Do they compete with organisms in the wild and have any negative impacts on the environment? (inspired by Dr. Carroll and Dr. van Vuuren)
Currently, our synthetic yeast is adapted to laboratory conditions and is not competitive with yeast in the wild. It is difficult to predict negative impacts since it is difficult to carry out trials of release in a closed system. However, since the yeast is not competitive, its impact should not be spatially far-reaching or long-term and it needs to be dispersed regularly to sustain its effects on the pine beetle epidemic. On the molecular level, monoterpenes can be either a defense compound or a nutrient to different organisms. However, beyond the molecular scale, we are not sure of the synthetic yeast's impact on other organisms and the physical environment. This consideration is beyond the scope of our project and will require vigorous testing and consultation with experts in the field.
What quality controls have you performed? (inspired by Dr. van Vuuren)

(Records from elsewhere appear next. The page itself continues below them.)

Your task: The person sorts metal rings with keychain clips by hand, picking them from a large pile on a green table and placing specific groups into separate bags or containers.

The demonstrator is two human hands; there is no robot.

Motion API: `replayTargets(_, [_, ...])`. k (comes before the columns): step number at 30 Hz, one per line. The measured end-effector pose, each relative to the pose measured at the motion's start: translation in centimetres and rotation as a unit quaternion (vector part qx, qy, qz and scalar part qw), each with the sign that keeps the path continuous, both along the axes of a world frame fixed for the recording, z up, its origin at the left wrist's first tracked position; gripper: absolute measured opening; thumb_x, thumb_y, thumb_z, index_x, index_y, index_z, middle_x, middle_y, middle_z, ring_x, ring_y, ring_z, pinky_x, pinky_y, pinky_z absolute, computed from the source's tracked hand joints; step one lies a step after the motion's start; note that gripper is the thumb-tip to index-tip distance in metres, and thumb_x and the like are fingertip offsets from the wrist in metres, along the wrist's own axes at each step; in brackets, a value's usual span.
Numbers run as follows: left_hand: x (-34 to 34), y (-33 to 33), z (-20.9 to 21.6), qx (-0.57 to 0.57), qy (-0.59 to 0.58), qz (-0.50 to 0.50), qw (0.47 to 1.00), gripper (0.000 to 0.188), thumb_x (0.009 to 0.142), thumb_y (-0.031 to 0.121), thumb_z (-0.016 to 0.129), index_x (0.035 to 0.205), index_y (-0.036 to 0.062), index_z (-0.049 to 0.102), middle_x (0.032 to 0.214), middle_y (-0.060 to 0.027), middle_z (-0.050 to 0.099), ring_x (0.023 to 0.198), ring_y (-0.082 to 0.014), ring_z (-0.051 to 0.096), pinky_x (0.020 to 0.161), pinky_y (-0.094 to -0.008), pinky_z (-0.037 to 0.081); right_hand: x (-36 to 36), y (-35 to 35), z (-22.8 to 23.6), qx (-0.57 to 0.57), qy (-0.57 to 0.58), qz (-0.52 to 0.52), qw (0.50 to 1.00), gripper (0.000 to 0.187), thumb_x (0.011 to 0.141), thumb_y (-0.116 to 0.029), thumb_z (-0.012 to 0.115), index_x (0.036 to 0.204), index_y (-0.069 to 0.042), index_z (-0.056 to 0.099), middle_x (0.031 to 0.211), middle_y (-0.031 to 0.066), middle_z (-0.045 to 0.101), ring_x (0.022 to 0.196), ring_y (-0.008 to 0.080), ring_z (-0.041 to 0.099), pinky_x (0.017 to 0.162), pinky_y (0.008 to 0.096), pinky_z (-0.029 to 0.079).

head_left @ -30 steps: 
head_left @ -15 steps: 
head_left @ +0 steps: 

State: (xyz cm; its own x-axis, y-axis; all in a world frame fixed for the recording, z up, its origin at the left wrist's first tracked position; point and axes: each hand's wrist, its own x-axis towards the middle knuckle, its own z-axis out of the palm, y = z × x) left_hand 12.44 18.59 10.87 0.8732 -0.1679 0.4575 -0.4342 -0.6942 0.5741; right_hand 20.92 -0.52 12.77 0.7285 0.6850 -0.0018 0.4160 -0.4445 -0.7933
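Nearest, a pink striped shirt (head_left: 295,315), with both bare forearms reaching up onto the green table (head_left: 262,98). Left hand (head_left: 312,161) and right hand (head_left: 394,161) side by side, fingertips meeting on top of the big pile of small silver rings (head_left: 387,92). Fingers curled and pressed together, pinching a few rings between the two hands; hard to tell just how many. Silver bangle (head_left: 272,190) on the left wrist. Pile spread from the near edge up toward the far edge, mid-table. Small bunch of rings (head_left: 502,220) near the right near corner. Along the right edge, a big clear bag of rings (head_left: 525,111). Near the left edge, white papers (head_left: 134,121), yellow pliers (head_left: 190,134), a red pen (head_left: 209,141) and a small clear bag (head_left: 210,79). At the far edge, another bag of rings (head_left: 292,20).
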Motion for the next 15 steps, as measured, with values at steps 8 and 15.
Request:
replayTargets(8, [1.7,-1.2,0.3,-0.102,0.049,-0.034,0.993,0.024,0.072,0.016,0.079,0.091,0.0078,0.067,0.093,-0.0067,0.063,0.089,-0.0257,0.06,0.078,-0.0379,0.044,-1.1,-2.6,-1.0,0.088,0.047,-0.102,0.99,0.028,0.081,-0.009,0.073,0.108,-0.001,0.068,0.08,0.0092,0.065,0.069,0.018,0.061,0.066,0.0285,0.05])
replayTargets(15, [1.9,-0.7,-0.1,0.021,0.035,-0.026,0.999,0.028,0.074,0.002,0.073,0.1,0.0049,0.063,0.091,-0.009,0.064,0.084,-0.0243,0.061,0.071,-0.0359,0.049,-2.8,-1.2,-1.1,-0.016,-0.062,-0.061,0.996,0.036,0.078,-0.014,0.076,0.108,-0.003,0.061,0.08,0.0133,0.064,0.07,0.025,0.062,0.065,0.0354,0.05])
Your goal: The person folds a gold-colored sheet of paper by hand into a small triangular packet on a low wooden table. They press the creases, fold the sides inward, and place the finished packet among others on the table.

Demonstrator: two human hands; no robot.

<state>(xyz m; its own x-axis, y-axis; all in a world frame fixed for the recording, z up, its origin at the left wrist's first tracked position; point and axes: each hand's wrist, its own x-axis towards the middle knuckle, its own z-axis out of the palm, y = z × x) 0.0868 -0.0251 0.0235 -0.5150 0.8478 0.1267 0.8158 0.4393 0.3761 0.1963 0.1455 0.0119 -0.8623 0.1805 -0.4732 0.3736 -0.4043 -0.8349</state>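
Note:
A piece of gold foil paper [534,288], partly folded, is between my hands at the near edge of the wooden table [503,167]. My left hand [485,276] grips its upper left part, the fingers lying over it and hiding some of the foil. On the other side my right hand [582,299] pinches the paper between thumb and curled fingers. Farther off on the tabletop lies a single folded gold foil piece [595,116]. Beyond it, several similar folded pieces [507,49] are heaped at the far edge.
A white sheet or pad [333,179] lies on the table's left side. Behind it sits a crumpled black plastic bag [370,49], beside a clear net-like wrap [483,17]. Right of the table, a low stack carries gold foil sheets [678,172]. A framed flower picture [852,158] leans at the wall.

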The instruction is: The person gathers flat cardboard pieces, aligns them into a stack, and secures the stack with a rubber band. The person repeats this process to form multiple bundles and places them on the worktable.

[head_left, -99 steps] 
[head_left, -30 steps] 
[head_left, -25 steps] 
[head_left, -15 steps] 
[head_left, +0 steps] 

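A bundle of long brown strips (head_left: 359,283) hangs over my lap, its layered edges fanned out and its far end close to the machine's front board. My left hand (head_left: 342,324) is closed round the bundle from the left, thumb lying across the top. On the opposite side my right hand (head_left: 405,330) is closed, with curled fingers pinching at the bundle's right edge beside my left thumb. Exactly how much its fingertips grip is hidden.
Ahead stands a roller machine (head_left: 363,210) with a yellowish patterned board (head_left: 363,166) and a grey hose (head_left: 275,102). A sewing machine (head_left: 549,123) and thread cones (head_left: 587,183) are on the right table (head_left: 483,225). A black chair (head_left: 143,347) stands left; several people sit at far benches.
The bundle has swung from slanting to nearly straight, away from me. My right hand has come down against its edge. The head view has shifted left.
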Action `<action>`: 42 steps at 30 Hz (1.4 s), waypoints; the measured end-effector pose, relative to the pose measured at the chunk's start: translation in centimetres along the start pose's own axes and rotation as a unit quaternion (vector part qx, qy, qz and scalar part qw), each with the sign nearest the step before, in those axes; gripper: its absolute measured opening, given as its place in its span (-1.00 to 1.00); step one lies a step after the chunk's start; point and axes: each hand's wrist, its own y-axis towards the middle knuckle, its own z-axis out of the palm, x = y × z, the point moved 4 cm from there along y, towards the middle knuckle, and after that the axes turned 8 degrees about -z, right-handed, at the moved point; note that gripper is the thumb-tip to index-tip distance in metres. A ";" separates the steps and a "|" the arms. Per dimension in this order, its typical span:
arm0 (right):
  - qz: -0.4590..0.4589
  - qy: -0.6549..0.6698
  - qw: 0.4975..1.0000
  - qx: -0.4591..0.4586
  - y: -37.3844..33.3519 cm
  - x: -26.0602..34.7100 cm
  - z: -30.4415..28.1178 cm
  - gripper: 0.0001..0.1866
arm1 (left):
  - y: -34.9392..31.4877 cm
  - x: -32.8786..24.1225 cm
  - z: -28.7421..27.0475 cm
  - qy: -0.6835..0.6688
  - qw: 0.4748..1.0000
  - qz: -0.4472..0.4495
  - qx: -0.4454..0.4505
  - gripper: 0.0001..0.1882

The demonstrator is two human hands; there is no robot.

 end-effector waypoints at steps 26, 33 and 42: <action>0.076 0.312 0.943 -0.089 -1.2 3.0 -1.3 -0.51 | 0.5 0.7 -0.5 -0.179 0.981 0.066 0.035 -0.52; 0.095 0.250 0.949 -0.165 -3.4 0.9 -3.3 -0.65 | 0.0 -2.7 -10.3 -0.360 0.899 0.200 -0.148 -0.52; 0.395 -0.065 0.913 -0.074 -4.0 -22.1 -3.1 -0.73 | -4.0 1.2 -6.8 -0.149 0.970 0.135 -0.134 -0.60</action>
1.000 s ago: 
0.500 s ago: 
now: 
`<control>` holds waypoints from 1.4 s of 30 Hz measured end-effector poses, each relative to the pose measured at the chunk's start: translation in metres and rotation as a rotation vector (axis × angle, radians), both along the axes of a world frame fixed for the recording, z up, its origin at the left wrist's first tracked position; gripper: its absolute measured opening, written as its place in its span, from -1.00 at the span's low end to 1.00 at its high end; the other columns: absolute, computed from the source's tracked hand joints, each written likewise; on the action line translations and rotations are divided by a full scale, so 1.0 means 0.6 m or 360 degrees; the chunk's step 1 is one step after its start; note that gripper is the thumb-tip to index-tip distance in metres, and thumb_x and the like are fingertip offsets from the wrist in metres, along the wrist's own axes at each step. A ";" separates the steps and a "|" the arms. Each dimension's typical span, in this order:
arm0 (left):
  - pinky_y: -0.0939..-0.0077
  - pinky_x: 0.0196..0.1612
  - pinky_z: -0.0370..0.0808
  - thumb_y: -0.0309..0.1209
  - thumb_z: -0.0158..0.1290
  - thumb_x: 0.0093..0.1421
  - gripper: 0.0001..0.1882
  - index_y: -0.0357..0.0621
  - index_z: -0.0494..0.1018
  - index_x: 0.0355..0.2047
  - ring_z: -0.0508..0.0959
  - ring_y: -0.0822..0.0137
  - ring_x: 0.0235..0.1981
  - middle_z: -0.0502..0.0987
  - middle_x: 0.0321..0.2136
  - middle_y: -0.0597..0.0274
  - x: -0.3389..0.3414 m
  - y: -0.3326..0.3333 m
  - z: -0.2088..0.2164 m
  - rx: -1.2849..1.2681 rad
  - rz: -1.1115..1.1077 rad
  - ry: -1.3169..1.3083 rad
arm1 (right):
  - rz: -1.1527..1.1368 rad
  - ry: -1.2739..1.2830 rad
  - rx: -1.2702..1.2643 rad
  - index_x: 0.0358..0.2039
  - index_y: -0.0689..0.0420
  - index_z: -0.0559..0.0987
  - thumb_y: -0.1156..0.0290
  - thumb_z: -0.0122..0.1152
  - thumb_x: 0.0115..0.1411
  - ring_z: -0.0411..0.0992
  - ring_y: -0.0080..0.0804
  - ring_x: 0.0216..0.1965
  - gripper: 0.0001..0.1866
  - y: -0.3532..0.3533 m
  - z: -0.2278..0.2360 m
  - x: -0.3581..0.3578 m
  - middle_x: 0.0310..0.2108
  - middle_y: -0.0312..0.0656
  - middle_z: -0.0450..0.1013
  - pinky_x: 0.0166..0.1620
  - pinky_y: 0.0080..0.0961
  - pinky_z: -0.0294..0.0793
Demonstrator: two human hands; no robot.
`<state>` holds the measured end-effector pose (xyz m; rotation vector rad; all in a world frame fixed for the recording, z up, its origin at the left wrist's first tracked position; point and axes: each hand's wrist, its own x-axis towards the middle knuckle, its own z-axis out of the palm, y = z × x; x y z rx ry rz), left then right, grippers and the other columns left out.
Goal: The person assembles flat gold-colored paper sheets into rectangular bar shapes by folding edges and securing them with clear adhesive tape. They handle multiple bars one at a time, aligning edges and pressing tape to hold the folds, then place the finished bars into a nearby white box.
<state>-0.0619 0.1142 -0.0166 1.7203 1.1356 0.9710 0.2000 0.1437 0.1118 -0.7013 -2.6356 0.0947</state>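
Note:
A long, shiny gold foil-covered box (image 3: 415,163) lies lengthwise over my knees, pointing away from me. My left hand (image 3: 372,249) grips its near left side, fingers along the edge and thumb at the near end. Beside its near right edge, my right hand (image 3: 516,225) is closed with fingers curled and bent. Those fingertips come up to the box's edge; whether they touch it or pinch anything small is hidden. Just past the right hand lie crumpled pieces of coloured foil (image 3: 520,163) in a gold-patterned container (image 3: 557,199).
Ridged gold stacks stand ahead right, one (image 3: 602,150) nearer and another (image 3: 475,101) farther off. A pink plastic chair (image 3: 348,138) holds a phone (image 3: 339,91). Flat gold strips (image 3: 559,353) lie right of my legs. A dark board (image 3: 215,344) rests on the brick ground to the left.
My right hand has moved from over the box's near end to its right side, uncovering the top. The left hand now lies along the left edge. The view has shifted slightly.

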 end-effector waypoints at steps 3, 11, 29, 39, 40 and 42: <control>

We have confirmed that our monoterpene synthases are capable of producing monoterpenes using the gas chromatography mass spectrometry (GC-MS) technique. However, much more testing must be performed before release such as the analysis of the synthetic yeast proteome, transcriptome and metabolome in order to determine potential side effects of monoterpene production in yeast.
What are the benefits of your synthetic organism? Are there alternatives? (inspired by all of our interviewees)
The benefits of our organism lie mostly in the relative harmlessness of yeast as compared to bacteria or toxic compounds that might be used against the pine beetle/bluestain fungus epidemic. Yeast is also a very well-studied model eukaryote that is already naturally found in the environment. If successful, this yeast could suppress the epidemic and also wane in population size together with the epidemic. Since it is not too competitive, its impact on the environment is also not lasting and far-reaching should we decide to terminate the program. In terms of alternative solutions to the pine beetle epidemic, there are different approaches such as harvesting or burning large circumferences of trees around infested areas to keep beetles infestations isolated. However, the epidemic is still spreading rapidly throughout the Americas and more solutions are needed to control the spread and preserve pine forests. It is predicted that 67% of all marketable pine trees will be lost by 2015 if we do not find new solutions.
What have you done so far to attain public acceptance? (inspired by all of our interviewees)
We have been probing public perception of synthetic biology by asking the UBC community for their definitions of synthetic biology. We have also performed educational outreach to high school students through the Vancouver Science World. We have also actively been presenting our project to the UBC science community. However, our project is not at a point where we are prepared to engage the general public and encourage a synthetic biology approach to the pine beetle epidemic. Nonetheless, we know that public acceptance has to be earned by open communication of not just the science but also the economic-social-environmental aspects of the project. We foresee that if a feasible product is achieved, there will need to be collaboration with non-science organizations such as the media and environmental and political groups to properly convey an understanding of our scientific approach in the context of a problem that is important to the public.